Fulani herdsmen under the aegis of Miyetti Allah Kautal Hore have vowed
to resist any eviction from the South-West, citing their rights as
enshrined in the Nigerian constitution to live wherever they desire.
Miyetti
Allah also vowed to avenge the alleged attacks on and loss of herdsmen
and their cattle, saying it would never tolerate any act of injustice on
herders.
The National Secretary of Miyetti Allah Kautal Hore, Mr Alhassan Saleh,
stated these in an interview with Sunday PUNCH against a backdrop of the
eviction notices issued to criminal herdsmen by some South-West groups
and personalities.
Saleh said it was wrong to drive herders out
of any part of Nigeria and that even if there were criminals among them,
it was the function of the government's security forces to identify and
arrest them.
He said the eviction of herdsmen from the southern
region of the country was a dangerous precedent and that the best way to
solve the herders-farmers crisis was for state governments to provide
ranches and grazing routes for the herders and their animals.
In
January, the Ondo State Governor, Rotimi Akeredolu, asked all Fulani
herdsmen to vacate the forest reserves in the state. He later issued a
seven-day ultimatum to the effect.
The governor gave the order at
a meeting with leaders of the Hausa/Fulani and Ebira communities in the
state, saying the herdsmen's activities had long been causing a threat
to security in the state.
Miyetti Allah Kautal Hore National
Secretary, Saleh, said no group could evict the herders, vowing to
resist any eviction from the South-West.
He said, "Nobody has the
right (to evict herdsmen). If you say you are going to evict us, we
will resist eviction. We have been surviving in harsh environments; if
we do not resist, we will be wiped out of the planet. If you kill a
herder, don't go and sleep, we will revisit you, and it's not because we
hate your tribe. People attack herders, and in one way or the other,
herders have found a way to retaliate."
Also, Saleh said nobody
could bar foreign herdsmen from entering Nigeria, saying most of the
herders entering to the country once settled in Nigeria but relocated to
other neighbouring countries like Ghana and Benin republics.
He
said, "All those who travelled to the Benin Republic and others are
coming back home. All those saying they will bar foreign herders from
entering Nigeria are just playing to the gallery because if they know
the ECOWAS Protocols, they would know they cannot chase them away. That
is why the position of the Bauchi State Governor [Bala Mohammed] is the
true position. You have no right to evict anybody from any part of the
country.
"Our number has increased recently because of the
tension in Ghana and Benin republics. The Benin Republic ones have
integrated with the Yoruba in such a way that they speak the language.

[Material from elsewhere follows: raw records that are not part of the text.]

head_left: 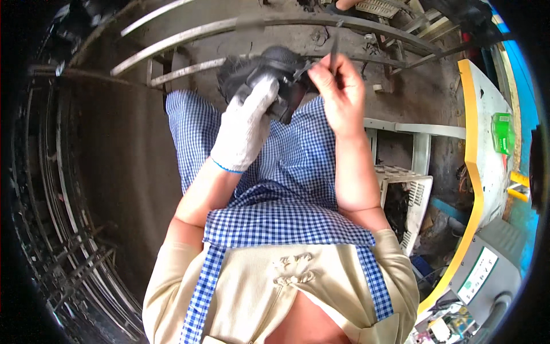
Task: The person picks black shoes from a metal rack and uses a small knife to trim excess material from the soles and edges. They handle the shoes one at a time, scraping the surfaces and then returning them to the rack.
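My left hand [246,123], in a white knitted glove with a blue cuff edge, is closed round a bulky black part [281,57] with rounded, ridged surfaces. It is held above my lap, and its exact kind is hard to make out. My bare right hand [345,94] is just right of the part. Its thumb and fingers pinch a thin, dark, blade-like tool [334,51] that points away from me. The right fingertips are close to the part's right side; whether they touch it I cannot tell.
Metal rails [206,37] cross beyond my knees, and more racks [69,172] curve along the left. A white plastic crate [421,200] stands at the right, below a yellow-edged table [487,114] with a green box [503,133]. Another person's hand [345,4] shows at the top.
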A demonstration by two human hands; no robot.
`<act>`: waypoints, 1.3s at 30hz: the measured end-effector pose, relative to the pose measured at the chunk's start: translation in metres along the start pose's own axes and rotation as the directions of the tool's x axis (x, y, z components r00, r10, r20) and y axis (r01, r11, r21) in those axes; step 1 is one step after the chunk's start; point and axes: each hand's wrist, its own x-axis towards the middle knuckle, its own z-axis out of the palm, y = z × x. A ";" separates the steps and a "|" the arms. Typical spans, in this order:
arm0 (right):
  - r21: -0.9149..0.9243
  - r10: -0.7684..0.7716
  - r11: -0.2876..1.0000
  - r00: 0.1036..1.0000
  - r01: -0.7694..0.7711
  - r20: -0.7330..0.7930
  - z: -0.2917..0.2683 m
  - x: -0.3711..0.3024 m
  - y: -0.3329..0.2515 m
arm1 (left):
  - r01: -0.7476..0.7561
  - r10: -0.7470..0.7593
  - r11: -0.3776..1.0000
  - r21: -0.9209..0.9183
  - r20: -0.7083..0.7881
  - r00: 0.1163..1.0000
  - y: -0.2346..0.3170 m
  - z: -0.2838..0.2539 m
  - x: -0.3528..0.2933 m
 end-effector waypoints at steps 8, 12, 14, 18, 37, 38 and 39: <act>-0.305 -0.308 0.885 0.934 0.351 0.181 0.035 -0.014 -0.018 | 0.021 -0.017 0.961 -0.277 0.018 1.000 0.022 -0.002 -0.039; -0.503 -0.306 0.767 0.916 0.398 0.258 0.036 -0.023 -0.032 | 0.129 -0.131 0.990 -0.048 -0.035 0.991 0.015 -0.022 -0.053; -0.584 -0.275 0.724 0.930 0.367 0.243 0.039 -0.028 -0.044 | 0.053 -0.050 0.996 0.073 -0.049 0.998 0.008 -0.019 -0.055; -0.620 -0.237 0.722 0.952 0.307 0.195 0.040 -0.045 -0.036 | 0.036 -0.033 0.994 0.107 -0.029 0.999 0.012 -0.016 -0.057; -0.581 -0.575 0.811 0.287 0.073 -0.766 -0.168 -0.076 -0.213 | 0.574 -0.550 0.783 -0.239 0.165 0.819 -0.010 0.023 -0.071; -0.597 -0.606 0.791 0.299 0.133 -0.737 -0.189 -0.074 -0.243 | 0.591 -0.574 0.773 -0.231 0.142 0.806 -0.011 0.021 -0.069; -0.648 -0.626 0.761 0.234 -0.024 -0.744 -0.233 -0.079 -0.262 | 0.616 -0.602 0.757 -0.218 0.134 0.787 -0.012 0.022 -0.068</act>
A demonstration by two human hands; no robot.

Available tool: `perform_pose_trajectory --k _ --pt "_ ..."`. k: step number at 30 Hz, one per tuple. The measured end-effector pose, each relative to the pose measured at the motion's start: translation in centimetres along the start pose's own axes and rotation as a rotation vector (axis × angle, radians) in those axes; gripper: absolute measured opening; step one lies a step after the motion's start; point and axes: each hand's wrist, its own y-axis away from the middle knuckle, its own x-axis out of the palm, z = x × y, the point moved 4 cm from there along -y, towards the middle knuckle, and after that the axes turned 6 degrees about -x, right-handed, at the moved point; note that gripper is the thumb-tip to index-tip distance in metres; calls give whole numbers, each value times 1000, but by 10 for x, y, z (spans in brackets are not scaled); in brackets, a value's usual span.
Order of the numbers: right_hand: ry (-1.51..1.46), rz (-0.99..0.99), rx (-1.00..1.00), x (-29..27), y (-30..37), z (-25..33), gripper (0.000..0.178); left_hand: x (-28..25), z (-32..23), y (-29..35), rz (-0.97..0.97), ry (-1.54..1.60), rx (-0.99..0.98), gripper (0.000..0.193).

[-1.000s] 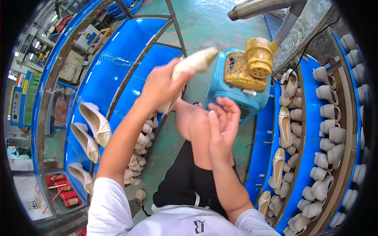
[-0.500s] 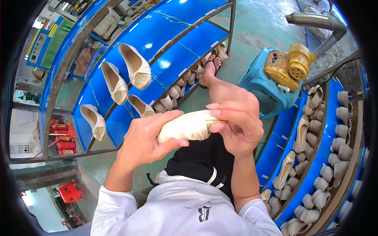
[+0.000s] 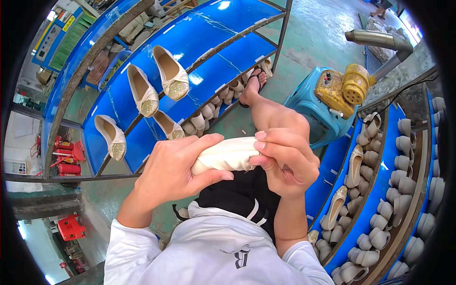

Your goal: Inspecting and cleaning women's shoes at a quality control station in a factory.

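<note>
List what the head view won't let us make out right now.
All in the head view:
Cream shoe: one end hidden by the right hand, the other by the left hand.
Distant person: upper body cut off by the top edge.
Yellow machine: control markings too small.

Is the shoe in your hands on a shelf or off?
Off: the left hand and right hand hold the cream flat shoe over the black shorts.

patchy green floor [image 3: 304, 45] that shone faintly in places, glossy blue shelves [image 3: 209, 35] that caught white light [image 3: 195, 78] at left, blue tiers [image 3: 387, 159] that lined the right, a light-blue stool [image 3: 325, 124] that stood near them
</note>
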Motion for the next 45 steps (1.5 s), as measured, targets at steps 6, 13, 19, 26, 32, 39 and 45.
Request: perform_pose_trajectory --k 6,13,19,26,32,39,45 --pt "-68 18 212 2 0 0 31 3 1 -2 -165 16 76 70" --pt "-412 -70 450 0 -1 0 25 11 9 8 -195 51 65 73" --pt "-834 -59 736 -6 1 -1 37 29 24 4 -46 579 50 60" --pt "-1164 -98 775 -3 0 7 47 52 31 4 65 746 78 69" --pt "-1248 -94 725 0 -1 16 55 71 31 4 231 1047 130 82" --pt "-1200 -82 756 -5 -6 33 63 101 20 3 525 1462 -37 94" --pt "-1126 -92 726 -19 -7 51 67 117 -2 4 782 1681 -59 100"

They were initially living in the South-West, and they are coming back,"
he added.
Saleh described the eviction notice to herders as propaganda, adding that "innocent" herders were becoming the casualties.
He
said, "They expected a reaction from us, maybe by way of attacking
other ethnic nationalities. But that is wrong because the herders they
are attacking are the innocent herders. Are the criminals representing
anybody? They are doing their criminal enterprise. Our pain is that the
people who are supposed to know are pretending as if they don't know."
Saleh
also asked governors to provide land for ranching for the herders as a
solution to the ongoing crisis, adding that herders' eviction would only
lead to wider consequences.
Similarly, Miyetti Allah's leaders
in some states in the South-East and South-South geopolitical zones have
said they are not ready to leave the regions anytime soon.
On
Friday, the Northern Elders Forum called on herdsmen feeling unsafe in
the southern region of the country to relocate to the North.